When I wrote about Ocean Vuong’s On Earth We’re Briefly Gorgeous, I drew attention to that novel’s sensitivity to the way humanity hungers, cruelly, for soft things. The example Vuong comes back to is the hideous cruelty of crated veal, but he also takes aim at a predatory literary industry fuelled by writers’ pain. I was reminded of this in my reread of Bunny, and I was much more disturbed by the cruelty in the book than before. When I read it for the first time I was cohabiting with a committed carnivore, and trying hard to curb my own sensitivity about animal cruelty. In that way and in many others, I was forcing myself to live a life of torturous dissonance.
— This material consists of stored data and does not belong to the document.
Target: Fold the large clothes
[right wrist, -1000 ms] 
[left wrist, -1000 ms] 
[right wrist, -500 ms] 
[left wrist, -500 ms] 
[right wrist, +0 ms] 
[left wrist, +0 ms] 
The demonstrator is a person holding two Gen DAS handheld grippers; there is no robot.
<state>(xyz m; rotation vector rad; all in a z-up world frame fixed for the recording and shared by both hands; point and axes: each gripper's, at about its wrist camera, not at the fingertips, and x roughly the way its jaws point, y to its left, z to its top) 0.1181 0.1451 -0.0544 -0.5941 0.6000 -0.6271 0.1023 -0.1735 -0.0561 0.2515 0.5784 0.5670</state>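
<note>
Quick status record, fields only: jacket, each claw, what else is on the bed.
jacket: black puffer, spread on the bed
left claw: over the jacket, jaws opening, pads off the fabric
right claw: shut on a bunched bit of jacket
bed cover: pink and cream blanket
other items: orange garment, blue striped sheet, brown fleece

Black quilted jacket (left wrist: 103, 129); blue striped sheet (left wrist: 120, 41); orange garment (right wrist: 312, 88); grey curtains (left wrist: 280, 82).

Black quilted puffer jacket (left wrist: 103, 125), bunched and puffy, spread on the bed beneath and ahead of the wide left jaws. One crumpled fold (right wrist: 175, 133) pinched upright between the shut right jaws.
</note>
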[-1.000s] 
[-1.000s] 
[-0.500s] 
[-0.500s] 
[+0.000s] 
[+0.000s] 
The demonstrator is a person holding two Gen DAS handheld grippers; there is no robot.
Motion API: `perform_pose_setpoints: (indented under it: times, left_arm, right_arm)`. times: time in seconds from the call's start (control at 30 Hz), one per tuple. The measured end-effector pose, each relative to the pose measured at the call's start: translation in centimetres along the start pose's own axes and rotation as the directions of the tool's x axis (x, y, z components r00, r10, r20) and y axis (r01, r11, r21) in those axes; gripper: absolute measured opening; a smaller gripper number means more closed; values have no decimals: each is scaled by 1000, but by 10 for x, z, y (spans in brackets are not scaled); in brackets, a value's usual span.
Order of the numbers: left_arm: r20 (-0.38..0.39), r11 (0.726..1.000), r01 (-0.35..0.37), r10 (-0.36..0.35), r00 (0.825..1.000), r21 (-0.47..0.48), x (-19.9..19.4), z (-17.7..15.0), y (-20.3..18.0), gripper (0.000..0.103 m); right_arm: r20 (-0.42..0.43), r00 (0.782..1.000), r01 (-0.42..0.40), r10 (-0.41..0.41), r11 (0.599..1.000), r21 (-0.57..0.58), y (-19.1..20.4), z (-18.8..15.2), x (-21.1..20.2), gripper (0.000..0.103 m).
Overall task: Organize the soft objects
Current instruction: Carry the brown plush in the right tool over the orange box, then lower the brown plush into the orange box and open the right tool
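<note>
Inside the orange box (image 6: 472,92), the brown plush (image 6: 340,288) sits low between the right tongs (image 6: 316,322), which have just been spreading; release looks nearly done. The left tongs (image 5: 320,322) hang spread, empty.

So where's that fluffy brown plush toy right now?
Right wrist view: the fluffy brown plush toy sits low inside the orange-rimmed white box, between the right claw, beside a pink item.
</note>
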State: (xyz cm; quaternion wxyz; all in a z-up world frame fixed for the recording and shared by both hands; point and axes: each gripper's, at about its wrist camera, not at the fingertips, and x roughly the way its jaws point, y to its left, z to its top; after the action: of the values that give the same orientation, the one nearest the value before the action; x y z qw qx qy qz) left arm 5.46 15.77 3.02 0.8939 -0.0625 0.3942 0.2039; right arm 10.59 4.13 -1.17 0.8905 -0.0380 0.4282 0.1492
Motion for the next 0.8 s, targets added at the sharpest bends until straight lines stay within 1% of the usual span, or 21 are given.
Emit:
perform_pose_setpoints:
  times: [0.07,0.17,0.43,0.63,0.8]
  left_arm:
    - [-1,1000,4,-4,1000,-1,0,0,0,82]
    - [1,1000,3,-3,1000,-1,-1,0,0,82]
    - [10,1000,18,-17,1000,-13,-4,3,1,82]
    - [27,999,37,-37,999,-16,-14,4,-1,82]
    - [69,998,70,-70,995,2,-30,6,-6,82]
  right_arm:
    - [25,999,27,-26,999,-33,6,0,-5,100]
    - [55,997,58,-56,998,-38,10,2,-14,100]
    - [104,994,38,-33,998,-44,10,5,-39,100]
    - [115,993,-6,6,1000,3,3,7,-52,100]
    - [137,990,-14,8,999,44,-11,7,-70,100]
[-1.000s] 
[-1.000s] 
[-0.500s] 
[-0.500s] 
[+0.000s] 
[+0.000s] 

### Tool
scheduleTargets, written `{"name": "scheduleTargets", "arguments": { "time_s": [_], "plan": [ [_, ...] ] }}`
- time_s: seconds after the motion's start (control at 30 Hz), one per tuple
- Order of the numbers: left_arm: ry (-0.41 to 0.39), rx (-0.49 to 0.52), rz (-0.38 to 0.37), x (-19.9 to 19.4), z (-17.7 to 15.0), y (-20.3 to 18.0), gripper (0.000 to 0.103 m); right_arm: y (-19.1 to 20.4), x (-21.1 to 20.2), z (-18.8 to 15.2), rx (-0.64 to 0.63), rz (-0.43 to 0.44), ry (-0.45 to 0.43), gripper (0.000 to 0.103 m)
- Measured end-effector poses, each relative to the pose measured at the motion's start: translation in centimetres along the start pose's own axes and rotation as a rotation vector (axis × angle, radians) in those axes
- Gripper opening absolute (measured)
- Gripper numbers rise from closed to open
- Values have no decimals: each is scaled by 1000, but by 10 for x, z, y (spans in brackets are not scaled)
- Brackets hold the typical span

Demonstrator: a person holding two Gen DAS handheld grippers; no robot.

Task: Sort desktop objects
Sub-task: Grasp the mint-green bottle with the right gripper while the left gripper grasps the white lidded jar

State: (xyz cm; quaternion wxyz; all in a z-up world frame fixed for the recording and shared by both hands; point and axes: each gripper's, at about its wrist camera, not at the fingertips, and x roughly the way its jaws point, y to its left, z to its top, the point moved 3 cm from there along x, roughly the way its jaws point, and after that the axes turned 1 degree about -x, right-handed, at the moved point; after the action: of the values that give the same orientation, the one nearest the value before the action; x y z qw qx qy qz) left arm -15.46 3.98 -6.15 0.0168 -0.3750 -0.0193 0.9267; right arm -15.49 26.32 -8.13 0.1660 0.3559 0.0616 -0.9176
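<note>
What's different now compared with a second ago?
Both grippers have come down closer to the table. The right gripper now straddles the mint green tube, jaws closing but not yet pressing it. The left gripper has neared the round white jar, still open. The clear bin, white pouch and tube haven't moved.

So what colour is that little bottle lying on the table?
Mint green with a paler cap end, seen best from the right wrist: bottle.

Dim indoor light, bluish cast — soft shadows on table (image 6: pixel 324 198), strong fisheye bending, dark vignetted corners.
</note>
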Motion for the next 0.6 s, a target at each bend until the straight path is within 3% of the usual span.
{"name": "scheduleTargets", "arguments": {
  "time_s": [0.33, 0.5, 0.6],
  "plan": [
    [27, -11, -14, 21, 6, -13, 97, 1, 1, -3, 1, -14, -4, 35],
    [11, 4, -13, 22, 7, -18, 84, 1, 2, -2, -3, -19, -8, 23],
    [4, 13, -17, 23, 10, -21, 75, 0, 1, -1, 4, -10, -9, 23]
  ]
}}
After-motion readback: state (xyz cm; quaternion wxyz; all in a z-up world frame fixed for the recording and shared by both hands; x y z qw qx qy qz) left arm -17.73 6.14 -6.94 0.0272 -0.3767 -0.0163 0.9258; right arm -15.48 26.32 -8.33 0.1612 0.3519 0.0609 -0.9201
But reading it now from a vegan perspective I was so intrigued by all the references to meat and animal products which fuel and clothe the Bunnies. Samantha observes that their holiday sweaters are made from “a wool so soft I can see the lamb being shaved”; she frequently notices the cashmere and leather in their outfits, and in the cutesy restaurant where all the food is miniature, she considers the tiny birds whose wings are pulled off to make mini ‘chicken’ wings.

I’ll pause now to say that this is in no way a didactic novel, an issues novel. This could not be further from the truth. I have no idea whether Awad is even vegetarian. You could argue that the references to animal use are strictly comedic, or are simply pointing to the fact that we all must endorse some kind of dissonance and unexamined cruelty to function in Western society. When Samantha’s male hybrid cooks rabbit in four different ways, the scene is more cannibalistic fairytale (as in the Italian version of Little Red Riding Hood) than critique of meat eating. And perhaps the highlighting of animal suffering in this novel exists more to critique the culture of cuteness, the absurdity of our infantile contemporary discourse on cute animals to which I, as a devoted dog lover, am certainly guilty of contributing. Perhaps there’s a cute aggression component, as well, an acknowledgement of the disturbing proximity of violence to the squealing appreciation of that which is impossibly precious and adorable. There’s definitely much more to say here, but I’ll save it for when I finish the next book and review both more fully.

The title quotation for this post is delivered by one of the hybrids towards the end of Bunny. It made me laugh, but it’s also strangely haunting. It makes me think of my experience in New Haven, and my subsequent years as a PhD student. Samantha gives a beautiful monologue about her imagination as a child, “a great girl-shaped forest”, and the absolute magic she experienced back then. It connected deeply with me as I’ve had so many experiences of trying and mostly failing to recapture that magic, to remember when the mind was so powerful and to shake off all the exhaustion and loneliness and pain that seem to make it inacccessible. One of those experiences was at the beginning of my PhD, at that nuanced labyrinth of an American campus and an American academic training. Both made big promises which they couldn’t keep; dark academia books which recognise this and don’t romanticise their settings are always oddly and sadly comforting to me.

“Tap the wound” is the imperative Ursula, Bunny’s creative writing professor, delivers to her students. It’s chilling, because it evokes the tapping of maple trees in order to extract syrup—it insists upon a connection between syrup and blood, between sweetness and wounding. I’ve been thinking a great deal lately about my own expectations of writers to articulate their pain, and about the pressure on creative people generally to draw from their worst times, to reveal these in exchange for profit and plaudits. If your income stream pours out of your open wounds, why would you ever heal? It’s a complicated, popular, problematic view of creativity, and I do think that Awad is exposing it as damaging in Bunny. I’ll be fascinated to find out whether this is interrogated further in the sequel.